Three weeks ago, BioMarin Pharmaceutical said it would stop investing in four experimental drug programs after conducting a pipeline review. On Tuesday, the company disclosed that 170 employees would be laid off as a result. The cuts, which will cost BioMarin $15 million to $20 million in pre-tax charges, affect about 5% of the 3,400 employees the company had at the end of December.
A new report from the Institute for Clinical and Economic Review may make life harder for Lykos Therapeutics, which on June 4 will make the case for its MDMA-based treatment for post-traumatic stress disorder to Food and Drug Administration advisers. In its report, the nonprofit group raised concerns about the validity of Lykos’ trial results, citing participant unblinding and reports that study investigators may have influenced the findings.

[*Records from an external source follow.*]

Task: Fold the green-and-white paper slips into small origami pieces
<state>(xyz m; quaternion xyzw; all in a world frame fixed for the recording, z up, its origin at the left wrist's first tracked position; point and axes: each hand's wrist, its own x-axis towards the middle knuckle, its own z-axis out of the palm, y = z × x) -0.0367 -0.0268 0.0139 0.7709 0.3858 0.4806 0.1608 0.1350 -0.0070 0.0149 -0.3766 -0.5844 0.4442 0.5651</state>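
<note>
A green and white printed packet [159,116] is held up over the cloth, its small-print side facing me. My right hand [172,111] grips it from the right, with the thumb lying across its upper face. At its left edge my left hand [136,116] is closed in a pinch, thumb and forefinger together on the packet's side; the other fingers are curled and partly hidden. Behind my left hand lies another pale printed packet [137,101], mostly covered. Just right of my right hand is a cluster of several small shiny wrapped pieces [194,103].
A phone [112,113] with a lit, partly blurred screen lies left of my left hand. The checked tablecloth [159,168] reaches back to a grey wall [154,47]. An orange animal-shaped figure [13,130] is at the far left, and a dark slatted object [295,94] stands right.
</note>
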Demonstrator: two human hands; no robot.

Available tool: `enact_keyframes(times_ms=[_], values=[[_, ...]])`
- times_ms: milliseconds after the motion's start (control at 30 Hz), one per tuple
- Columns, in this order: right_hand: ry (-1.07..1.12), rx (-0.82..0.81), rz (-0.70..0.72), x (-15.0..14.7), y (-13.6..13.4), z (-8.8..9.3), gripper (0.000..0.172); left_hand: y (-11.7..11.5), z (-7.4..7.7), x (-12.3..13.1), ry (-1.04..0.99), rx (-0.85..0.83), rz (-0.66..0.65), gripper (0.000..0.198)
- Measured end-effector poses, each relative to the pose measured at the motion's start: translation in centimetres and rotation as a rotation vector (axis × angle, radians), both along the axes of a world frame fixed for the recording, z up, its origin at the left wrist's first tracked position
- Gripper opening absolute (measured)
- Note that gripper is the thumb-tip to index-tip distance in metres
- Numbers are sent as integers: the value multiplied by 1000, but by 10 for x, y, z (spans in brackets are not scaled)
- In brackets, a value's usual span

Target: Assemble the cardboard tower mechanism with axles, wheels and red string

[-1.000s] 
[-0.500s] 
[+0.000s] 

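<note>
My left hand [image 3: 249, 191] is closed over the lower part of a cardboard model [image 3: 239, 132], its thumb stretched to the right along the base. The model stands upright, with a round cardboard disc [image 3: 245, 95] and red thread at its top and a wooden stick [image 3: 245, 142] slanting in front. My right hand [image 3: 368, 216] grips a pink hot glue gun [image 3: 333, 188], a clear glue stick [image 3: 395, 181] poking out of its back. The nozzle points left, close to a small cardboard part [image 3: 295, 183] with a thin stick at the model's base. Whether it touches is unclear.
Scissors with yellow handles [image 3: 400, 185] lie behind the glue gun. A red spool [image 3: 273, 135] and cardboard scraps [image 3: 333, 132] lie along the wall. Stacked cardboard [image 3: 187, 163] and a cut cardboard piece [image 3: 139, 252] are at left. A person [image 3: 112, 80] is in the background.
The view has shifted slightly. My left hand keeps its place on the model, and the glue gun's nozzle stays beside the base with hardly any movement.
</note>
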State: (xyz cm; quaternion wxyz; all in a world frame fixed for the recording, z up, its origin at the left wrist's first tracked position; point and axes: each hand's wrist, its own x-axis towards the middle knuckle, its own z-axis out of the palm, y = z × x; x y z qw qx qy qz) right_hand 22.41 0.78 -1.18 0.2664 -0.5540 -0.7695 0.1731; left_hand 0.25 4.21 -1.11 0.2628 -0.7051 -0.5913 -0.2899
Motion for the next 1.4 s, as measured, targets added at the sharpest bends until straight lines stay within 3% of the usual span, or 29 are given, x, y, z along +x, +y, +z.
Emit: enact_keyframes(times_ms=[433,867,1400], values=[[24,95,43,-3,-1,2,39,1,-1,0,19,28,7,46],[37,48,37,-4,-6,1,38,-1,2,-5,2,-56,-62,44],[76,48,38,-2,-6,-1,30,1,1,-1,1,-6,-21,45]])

Tenaya Therapeutics plans to lay off 22% of its workforce to limit expenses as it works to advance two gene therapies for uncommon conditions of the heart. The first of those therapies is in Phase 1 clinical testing, with initial results expected later this year, while first human dosing of the second is scheduled for the second half of 2024. Tenaya employed 140 staff as of the end of December.
A preventive antibody developed by Novo Nordisk significantly reduced treated bleeding episodes in people with hemophilia A, the company said Monday. In people with no prior prophylaxis treatment, Novo’s drug reduced treated bleeds by 97% and 99% at once-weekly and once-monthly dosing, compared to no prophylaxis. The reduction among people with prior preventive “factor” treatment was 48% at the once-weekly dose and 43% at the once-monthly dose, compared to prior factor prophylaxis. Novo plans to file in 2024 for first regulatory approval.